**EXERCISE:**
What you return should match the records below exactly.

[Extracted data entries]
::::

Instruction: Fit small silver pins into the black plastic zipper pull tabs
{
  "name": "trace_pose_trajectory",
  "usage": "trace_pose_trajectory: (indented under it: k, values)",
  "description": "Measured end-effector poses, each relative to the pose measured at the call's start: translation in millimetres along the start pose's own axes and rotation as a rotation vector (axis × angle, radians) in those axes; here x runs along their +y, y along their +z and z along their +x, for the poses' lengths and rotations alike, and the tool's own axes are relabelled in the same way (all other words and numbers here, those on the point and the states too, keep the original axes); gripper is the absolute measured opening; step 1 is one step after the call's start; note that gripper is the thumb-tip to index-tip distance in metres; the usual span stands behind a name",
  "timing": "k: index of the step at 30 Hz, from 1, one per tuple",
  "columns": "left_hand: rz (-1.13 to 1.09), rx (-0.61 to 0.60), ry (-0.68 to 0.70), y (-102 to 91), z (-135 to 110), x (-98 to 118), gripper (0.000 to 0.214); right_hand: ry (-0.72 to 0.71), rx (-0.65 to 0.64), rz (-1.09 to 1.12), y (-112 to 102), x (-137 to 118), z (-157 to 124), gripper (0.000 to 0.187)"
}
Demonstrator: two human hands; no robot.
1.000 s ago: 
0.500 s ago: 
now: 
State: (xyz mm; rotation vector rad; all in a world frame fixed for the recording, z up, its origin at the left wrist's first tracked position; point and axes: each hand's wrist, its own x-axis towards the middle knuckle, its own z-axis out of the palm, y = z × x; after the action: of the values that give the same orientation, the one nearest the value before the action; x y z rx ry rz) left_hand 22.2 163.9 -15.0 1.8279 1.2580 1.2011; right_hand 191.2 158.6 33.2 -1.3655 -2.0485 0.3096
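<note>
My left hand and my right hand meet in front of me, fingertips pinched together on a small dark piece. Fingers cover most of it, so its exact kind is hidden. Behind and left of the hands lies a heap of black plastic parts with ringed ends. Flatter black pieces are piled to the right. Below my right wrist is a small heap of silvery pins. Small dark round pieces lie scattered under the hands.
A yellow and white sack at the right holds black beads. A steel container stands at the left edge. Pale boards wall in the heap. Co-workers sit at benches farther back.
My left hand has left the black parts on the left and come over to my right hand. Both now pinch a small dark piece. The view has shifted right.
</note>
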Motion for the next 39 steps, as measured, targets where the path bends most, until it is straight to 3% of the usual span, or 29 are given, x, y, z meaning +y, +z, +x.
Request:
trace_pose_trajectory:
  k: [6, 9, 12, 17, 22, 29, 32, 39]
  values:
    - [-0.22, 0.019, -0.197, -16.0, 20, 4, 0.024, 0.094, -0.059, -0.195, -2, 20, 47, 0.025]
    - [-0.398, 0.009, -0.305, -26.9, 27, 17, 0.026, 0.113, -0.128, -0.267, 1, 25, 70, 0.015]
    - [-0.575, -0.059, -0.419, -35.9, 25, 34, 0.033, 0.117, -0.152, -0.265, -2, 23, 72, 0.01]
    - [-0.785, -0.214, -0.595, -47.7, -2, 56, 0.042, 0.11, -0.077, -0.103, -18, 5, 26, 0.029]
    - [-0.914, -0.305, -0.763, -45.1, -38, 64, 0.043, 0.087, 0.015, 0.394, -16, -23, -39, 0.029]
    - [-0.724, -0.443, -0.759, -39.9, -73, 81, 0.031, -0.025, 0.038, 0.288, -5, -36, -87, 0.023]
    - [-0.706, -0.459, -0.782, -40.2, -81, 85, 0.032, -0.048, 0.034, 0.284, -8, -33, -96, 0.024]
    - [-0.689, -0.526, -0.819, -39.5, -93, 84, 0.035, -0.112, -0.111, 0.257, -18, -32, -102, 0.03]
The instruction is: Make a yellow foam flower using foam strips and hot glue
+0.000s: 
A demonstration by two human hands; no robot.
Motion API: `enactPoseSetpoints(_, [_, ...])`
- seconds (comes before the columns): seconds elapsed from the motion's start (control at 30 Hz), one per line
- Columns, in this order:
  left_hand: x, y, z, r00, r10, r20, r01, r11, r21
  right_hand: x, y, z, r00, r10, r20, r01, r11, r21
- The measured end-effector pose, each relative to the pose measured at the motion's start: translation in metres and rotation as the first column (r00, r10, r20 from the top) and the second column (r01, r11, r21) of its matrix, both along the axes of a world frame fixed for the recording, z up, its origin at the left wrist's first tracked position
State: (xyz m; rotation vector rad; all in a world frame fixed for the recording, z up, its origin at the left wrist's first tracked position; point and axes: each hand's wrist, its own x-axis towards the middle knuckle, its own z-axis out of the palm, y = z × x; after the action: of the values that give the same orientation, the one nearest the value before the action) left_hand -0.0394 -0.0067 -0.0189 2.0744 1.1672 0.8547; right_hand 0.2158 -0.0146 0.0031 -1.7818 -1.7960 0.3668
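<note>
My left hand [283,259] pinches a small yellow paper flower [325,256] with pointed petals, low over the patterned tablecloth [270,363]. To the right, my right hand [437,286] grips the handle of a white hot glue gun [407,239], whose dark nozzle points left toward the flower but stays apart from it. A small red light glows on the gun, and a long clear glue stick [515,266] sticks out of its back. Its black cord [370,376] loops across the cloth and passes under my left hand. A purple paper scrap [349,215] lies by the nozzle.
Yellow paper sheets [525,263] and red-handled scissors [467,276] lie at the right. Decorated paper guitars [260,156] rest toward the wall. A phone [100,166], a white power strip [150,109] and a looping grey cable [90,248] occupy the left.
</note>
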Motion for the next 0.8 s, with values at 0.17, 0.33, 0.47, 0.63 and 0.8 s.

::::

**TASK SOLUTION:**
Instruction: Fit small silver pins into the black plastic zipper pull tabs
{
  "name": "trace_pose_trajectory",
  "usage": "trace_pose_trajectory: (indented under it: k, values)",
  "description": "Measured end-effector poses, each relative to the pose measured at the call's start: translation in millimetres along the start pose's own axes and rotation as a rotation vector (axis × angle, radians) in those axes; here x runs along their +y, y along their +z and z along their +x, for the poses' lengths and rotations alike, and the tool's own axes are relabelled in the same way (all other words and numbers here, those on the point and the states too, keep the original axes); gripper is the absolute measured opening; step 1 is one step after the call's start; note that gripper is the thumb-tip to index-tip distance in metres; the usual span stands behind a name",
  "timing": "k: index of the step at 30 Hz, from 1, one per tuple",
  "columns": "left_hand: rz (-1.13 to 1.09), rx (-0.61 to 0.60), ry (-0.68 to 0.70), y (-102 to 91), z (-135 to 110), x (-98 to 118), gripper (0.000 to 0.214); right_hand: ry (-0.72 to 0.71), rx (-0.65 to 0.64), rz (-1.09 to 1.12), y (-112 to 102), x (-137 to 118), z (-157 to 124), gripper (0.000 to 0.187)"
}
Demonstrator: two human hands; no robot.
1.000 s ago: 
0.500 s ago: 
now: 
State: (xyz mm; rotation vector rad; all in a world frame fixed for the recording, z up, its origin at the left wrist's first tracked position; point and axes: each hand's wrist, its own x-axis towards the middle knuckle, its own z-axis out of the palm, y = z × x; after the action: of the values that give the same orientation, the one nearest the value before the action; x y z rx ry rz) left_hand 22.2 163.9 -15.0 1.8279 1.2580 1.2011; right_hand 191.2 158.6 33.2 -1.3655 -2.0485 0.3096
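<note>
My left hand and my right hand meet in front of me, fingertips pinched together on a small dark piece. Fingers cover most of it, so its exact kind is hidden. Behind and left of the hands lies a heap of black plastic parts with ringed ends. Flatter black pieces are piled to the right. Below my right wrist is a small heap of silvery pins. Small dark round pieces lie scattered under the hands.
A yellow and white sack at the right holds black beads. A steel container stands at the left edge. Pale boards wall in the heap. Co-workers sit at benches farther back.
My left hand has left the black parts on the left and come over to my right hand. Both now pinch a small dark piece. The view has shifted right.
</note>
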Motion for the next 39 steps, as measured, targets where the path bends most, until it is straight to 3% of the usual span, or 29 are given, x, y, z meaning +y, +z, +x.
Request:
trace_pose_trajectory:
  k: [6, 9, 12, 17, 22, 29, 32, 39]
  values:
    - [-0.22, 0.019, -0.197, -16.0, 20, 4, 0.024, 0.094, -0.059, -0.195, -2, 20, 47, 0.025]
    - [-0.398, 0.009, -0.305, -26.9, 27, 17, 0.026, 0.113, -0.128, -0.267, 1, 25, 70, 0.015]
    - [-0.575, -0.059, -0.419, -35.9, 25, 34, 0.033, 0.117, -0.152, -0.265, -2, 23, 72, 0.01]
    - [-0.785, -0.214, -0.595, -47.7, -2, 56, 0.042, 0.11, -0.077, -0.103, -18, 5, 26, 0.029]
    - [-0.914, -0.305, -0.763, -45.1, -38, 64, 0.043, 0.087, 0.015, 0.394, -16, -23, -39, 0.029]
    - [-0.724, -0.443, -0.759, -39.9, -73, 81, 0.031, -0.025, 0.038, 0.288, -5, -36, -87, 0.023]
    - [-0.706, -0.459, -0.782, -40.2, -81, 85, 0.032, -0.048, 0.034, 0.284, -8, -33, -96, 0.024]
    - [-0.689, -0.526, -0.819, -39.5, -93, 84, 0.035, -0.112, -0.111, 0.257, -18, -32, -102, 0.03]
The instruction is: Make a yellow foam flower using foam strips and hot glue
+0.000s: 
A demonstration by two human hands; no robot.
Motion API: `enactPoseSetpoints(_, [_, ...])`
- seconds (comes before the columns): seconds elapsed from the motion's start (control at 30 Hz), one per line
- Columns, in this order:
  left_hand: x, y, z, r00, r10, r20, r01, r11, r21
  right_hand: x, y, z, r00, r10, r20, r01, r11, r21
- The measured end-effector pose, each relative to the pose measured at the motion's start: translation in metres and rotation as the first column (r00, r10, r20 from the top) and the second column (r01, r11, r21) of its matrix, both along the axes of a world frame fixed for the recording, z up, its origin at the left wrist's first tracked position
State: (xyz m; rotation vector rad; all in a world frame fixed for the recording, z up, its origin at the left wrist's first tracked position; point and axes: each hand's wrist, its own x-axis towards the middle knuckle, its own z-axis out of the palm, y = z × x; after the action: of the values that give the same orientation, the one nearest the value before the action) left_hand -0.0394 -0.0067 -0.0189 2.0744 1.1672 0.8547; right_hand 0.2158 -0.0146 0.0031 -1.7818 -1.7960 0.3668
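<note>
My left hand [283,259] pinches a small yellow paper flower [325,256] with pointed petals, low over the patterned tablecloth [270,363]. To the right, my right hand [437,286] grips the handle of a white hot glue gun [407,239], whose dark nozzle points left toward the flower but stays apart from it. A small red light glows on the gun, and a long clear glue stick [515,266] sticks out of its back. Its black cord [370,376] loops across the cloth and passes under my left hand. A purple paper scrap [349,215] lies by the nozzle.
Yellow paper sheets [525,263] and red-handled scissors [467,276] lie at the right. Decorated paper guitars [260,156] rest toward the wall. A phone [100,166], a white power strip [150,109] and a looping grey cable [90,248] occupy the left.
</note>
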Motion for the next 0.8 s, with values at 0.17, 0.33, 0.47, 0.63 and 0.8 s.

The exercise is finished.